Analysing gene expression in tumour cells from children with cancer is more likely to reveal targets for therapy than analysis of DNA mutations, according to a new study led by researchers at the UC Santa Cruz Genomics Institute.
The study, published October 25 in JAMA Network Open, looked at 144 tumour samples from 128 paediatric cancer patients enrolled in four precision medicine clinical studies in the United States and Canada.
For an increasing number of cancer patients, doctors analyse the specific gene mutations in the patient’s tumour to help select the best treatment.
In children, however, this kind of genetic profiling of tumours is much less likely to reveal a target for therapy, according to first author Olena Vaske, who holds the Colligan Presidential Chair in paediatric Genomics at UC Santa Cruz.
“In paediatric cancer, it often isn’t a DNA mutation driving the cancer but an error in development caused by a change in how gene expression is regulated,” Vaske explained.
Vaske’s team at the UCSC Treehouse Childhood Cancer Initiative has focused their efforts on analysis of gene expression data derived from RNA sequencing.
When a gene is turned on, or activated, its DNA sequence is transcribed into a messenger RNA molecule.
Sequencing the RNA molecules in tumour cells reveals not only which genes are turned on in those cells, but also how active they are (a more active gene makes more RNA transcripts).
Using the Treehouse Initiative’s framework for comparative RNA sequence analysis of paediatric tumours, each patient’s data were compared to a compendium of over 11,000 tumour RNA sequencing samples from public genomic datasets.
The analysis identified unusual gene expression patterns that could be used to identify druggable genes and pathways for each patient.
“We’re looking for the outliers, the over-expressed genes that are unusual compared to other cells and that might be driving this patient’s disease,” Vaske said.
The researchers found that gene expression analysis was potentially useful for 68% of the 144 tumour samples.
In contrast, DNA mutation information was potentially useful for only 46% of the samples.
In 36% of the samples, druggable over-expressed genes and pathways were identified based on RNA analysis alone and were not apparent in the tumour DNA analysis.
This cohort study was conducted as a consortium of five institutions: UC Santa Cruz, British Columbia Children’s Hospital, Lucile Packard Children’s Hospital at Stanford, Children’s Hospital of Orange County, and the Pacific paediatric Neuro-Oncology Consortium.
The clinical partners sent UCSC researchers the RNA sequencing data for children and young adults with relapsed, refractory, or rare cancer who were being treated on precision medicine protocols.
Each clinical site had its own precision medicine protocol in place, and UCSC served as a third-party institution conducting secondary analysis of each site’s tumour data.
“This was designed as a feasibility study to show that we can do this–get the data for prospective patients and process and analyse it fast enough to be useful,” said Vaske, an assistant professor of molecular, cell, and developmental biology at UCSC.
“We showed for the first time that this framework can be used consistently across separate precision medicine clinical trials.”
Although the study was not designed to assess clinical impact, the researchers did see correlations between the findings from gene expression analysis and the clinical responses of some patients.
The study also demonstrates the value of consolidating data from publicly available genomic datasets.
The UCSC team processed all of the RNA sequencing data, from both public datasets and clinical partners, in a uniform way before doing the comparative analyses.
The compendium of consolidated data, which now includes more than 12,000 tumour samples, is available to cancer researchers on the Treehouse Initiative’s website.
The team has now also built a compendium of RNA sequencing data from normal tissues.
“For the comparative analyses, it’s a numbers game, so the larger the compendium, the more robust the analysis will be.
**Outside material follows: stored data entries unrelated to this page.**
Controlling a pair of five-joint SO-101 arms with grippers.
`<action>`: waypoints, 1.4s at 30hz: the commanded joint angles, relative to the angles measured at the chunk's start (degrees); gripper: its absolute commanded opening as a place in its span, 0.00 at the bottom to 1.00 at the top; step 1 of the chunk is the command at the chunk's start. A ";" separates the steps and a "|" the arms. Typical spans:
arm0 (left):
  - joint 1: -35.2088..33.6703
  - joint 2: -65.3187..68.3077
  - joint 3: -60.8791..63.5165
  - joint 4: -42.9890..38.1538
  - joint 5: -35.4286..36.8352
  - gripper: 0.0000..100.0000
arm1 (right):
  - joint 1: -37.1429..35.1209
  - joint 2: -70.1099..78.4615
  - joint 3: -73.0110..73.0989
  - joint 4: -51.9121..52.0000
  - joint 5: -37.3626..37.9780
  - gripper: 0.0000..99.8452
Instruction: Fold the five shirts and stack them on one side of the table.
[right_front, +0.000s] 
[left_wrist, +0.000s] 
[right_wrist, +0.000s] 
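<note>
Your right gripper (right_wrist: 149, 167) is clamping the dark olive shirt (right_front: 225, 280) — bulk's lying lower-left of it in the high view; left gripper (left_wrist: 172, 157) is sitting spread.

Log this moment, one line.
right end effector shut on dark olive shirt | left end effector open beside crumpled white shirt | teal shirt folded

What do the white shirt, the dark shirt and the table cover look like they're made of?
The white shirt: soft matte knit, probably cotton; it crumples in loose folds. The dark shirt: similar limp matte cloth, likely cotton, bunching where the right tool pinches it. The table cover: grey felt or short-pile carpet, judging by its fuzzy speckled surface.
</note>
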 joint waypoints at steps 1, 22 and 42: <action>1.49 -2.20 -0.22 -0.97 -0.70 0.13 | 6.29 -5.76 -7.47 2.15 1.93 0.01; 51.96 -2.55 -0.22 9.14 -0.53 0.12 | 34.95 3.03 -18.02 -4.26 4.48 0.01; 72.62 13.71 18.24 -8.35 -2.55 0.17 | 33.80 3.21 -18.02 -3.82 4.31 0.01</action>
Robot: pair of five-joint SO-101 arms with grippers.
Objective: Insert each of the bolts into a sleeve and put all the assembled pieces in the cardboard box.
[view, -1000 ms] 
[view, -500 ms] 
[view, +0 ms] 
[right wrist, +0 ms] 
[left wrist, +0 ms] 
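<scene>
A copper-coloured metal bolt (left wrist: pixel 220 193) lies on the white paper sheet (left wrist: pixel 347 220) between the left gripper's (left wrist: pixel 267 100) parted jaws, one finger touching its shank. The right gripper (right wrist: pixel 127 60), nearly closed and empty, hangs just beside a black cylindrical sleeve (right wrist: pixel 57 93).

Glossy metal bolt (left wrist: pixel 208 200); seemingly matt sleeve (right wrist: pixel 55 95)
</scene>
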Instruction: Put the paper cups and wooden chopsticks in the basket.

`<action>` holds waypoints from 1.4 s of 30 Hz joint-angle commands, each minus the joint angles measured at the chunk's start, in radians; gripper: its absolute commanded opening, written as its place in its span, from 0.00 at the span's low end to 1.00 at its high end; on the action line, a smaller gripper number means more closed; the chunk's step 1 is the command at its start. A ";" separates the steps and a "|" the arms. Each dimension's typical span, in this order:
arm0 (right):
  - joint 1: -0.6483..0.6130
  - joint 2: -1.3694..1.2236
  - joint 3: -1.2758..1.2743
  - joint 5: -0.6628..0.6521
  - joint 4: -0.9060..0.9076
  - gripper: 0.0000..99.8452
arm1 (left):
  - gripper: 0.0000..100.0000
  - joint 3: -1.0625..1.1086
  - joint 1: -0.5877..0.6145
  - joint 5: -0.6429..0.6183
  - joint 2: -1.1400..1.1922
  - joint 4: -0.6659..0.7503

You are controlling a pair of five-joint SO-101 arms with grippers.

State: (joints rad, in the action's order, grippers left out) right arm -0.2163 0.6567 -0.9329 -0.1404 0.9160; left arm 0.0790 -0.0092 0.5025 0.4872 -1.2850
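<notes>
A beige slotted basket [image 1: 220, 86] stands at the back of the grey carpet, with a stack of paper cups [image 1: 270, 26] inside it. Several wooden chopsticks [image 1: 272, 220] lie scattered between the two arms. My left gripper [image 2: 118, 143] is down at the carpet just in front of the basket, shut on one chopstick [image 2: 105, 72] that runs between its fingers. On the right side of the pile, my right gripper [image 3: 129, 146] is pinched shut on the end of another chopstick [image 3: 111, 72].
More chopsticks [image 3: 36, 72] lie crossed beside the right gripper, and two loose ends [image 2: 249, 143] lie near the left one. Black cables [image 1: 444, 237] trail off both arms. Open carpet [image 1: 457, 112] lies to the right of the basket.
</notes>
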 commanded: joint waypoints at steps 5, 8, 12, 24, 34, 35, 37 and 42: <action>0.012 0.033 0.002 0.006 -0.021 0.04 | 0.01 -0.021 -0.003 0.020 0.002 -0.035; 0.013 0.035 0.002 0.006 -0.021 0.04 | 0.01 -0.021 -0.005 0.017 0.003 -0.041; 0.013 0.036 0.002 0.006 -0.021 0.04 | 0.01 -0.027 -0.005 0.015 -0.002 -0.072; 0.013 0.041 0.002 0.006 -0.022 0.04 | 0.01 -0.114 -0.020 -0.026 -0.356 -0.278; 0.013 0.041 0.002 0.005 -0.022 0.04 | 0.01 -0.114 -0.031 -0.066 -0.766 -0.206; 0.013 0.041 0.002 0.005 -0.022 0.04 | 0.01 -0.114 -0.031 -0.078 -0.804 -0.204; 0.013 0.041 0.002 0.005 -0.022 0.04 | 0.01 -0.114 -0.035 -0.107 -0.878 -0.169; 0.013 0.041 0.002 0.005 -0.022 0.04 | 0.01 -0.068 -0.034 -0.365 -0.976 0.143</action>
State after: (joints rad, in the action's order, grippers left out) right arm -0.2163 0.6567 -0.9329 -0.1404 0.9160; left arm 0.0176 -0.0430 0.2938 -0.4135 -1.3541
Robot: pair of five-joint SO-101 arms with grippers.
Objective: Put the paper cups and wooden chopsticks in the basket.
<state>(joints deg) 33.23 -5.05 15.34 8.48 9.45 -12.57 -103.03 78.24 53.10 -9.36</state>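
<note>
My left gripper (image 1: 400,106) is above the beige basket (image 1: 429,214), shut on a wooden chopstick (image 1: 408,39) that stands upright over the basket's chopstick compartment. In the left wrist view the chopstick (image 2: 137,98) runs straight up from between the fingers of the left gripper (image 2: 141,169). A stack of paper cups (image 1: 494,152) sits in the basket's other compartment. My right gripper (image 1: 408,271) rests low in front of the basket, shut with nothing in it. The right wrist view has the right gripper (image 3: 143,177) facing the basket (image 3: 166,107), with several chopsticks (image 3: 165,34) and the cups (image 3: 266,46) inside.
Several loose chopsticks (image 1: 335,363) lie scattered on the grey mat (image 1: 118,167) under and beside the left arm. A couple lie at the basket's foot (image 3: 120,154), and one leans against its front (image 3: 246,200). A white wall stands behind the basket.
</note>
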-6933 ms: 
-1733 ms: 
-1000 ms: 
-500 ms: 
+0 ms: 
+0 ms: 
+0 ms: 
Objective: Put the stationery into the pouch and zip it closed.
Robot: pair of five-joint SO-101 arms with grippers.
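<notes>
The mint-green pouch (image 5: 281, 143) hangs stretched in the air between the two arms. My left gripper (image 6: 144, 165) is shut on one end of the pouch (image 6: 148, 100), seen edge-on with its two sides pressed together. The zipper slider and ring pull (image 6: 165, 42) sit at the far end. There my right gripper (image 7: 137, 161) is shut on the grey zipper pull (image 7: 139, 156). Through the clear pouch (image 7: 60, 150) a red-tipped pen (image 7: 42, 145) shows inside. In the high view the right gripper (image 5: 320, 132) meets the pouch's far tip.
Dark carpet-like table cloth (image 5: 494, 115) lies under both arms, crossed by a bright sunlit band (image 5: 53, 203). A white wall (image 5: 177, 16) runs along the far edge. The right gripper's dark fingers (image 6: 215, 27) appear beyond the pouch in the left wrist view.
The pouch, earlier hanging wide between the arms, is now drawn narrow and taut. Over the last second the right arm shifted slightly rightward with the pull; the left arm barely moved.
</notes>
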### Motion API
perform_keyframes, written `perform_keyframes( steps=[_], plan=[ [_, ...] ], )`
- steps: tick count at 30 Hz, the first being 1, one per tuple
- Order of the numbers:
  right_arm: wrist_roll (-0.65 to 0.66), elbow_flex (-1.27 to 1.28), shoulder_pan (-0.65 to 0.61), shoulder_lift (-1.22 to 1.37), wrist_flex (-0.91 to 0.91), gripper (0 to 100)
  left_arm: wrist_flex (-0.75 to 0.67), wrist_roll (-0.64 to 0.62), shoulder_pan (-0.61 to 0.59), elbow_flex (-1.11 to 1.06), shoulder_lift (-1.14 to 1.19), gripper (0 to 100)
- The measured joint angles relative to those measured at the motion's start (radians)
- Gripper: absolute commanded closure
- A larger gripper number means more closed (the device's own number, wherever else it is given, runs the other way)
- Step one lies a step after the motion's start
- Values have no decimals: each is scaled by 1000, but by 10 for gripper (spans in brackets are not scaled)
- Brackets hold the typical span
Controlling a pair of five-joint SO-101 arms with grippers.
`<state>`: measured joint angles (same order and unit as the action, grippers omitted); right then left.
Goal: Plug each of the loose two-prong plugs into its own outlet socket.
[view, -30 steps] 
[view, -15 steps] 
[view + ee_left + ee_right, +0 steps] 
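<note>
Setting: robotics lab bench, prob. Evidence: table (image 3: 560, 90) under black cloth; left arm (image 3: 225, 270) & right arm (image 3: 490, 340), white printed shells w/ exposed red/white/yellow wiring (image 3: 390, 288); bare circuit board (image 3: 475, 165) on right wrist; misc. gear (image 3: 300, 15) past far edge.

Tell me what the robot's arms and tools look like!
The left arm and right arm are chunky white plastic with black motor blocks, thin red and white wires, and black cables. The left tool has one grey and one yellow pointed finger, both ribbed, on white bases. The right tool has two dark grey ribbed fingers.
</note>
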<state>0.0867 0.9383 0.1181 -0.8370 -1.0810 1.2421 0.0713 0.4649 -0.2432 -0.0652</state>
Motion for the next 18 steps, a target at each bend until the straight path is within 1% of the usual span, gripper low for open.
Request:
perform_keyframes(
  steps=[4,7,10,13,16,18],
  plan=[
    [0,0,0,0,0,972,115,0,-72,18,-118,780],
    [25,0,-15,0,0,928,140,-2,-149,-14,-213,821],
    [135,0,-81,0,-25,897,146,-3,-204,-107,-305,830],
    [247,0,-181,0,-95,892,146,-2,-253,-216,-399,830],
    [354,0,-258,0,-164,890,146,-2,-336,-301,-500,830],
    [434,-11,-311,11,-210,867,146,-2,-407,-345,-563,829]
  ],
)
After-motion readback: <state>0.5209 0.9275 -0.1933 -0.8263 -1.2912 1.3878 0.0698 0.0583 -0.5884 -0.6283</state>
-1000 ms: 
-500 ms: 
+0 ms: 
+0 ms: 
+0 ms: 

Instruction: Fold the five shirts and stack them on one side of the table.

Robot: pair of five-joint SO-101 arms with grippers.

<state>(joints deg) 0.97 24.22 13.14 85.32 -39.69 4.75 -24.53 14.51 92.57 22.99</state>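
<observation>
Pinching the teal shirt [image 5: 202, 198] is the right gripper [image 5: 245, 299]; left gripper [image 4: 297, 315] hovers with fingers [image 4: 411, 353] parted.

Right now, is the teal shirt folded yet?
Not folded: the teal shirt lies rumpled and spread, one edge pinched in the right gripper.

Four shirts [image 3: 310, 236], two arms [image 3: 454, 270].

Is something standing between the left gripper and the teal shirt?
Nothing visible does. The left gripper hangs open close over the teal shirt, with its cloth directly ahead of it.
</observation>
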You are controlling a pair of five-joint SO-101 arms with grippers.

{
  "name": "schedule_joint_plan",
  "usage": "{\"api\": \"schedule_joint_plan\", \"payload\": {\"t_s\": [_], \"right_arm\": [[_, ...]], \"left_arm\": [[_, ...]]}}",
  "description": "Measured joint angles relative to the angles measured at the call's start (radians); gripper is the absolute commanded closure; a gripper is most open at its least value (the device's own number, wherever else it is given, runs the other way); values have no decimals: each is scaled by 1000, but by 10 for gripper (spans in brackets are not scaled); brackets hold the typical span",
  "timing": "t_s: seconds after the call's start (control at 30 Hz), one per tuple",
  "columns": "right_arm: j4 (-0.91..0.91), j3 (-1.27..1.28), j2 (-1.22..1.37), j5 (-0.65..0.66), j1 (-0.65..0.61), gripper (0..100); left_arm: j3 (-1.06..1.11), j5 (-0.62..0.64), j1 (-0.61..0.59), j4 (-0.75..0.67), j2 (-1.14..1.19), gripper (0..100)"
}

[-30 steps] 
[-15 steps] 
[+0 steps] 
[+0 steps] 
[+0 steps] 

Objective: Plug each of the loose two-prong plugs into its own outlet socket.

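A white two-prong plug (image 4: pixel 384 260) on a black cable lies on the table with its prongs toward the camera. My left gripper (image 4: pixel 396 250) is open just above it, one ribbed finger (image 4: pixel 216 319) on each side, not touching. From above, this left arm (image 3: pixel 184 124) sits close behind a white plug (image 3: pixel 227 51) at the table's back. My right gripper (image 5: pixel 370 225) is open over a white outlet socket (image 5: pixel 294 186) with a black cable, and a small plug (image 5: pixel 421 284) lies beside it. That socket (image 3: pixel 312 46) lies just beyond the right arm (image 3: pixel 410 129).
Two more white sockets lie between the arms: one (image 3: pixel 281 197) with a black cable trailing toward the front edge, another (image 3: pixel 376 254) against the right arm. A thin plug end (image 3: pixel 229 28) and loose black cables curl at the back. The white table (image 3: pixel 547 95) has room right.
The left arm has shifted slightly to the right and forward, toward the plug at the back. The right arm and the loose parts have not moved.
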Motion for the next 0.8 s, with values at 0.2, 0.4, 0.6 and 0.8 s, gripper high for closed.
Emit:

That’s why we believe so strongly in open sharing of data,” Vaske said.
The Treehouse Childhood Cancer Initiative, which Vaske cofounded, brings the power of genomics and big-data analytics to bear on the challenge of finding effective treatments for children with cancer.
Working with clinical partners, the Treehouse team now routinely participates in clinical “tumour boards,” where doctors and geneticists meet to share information and ideas on treatments for individual cancer patients.
“The next step will be to directly evaluate the clinical utility of this approach. This study has set the stage for us to do that,” Vaske said.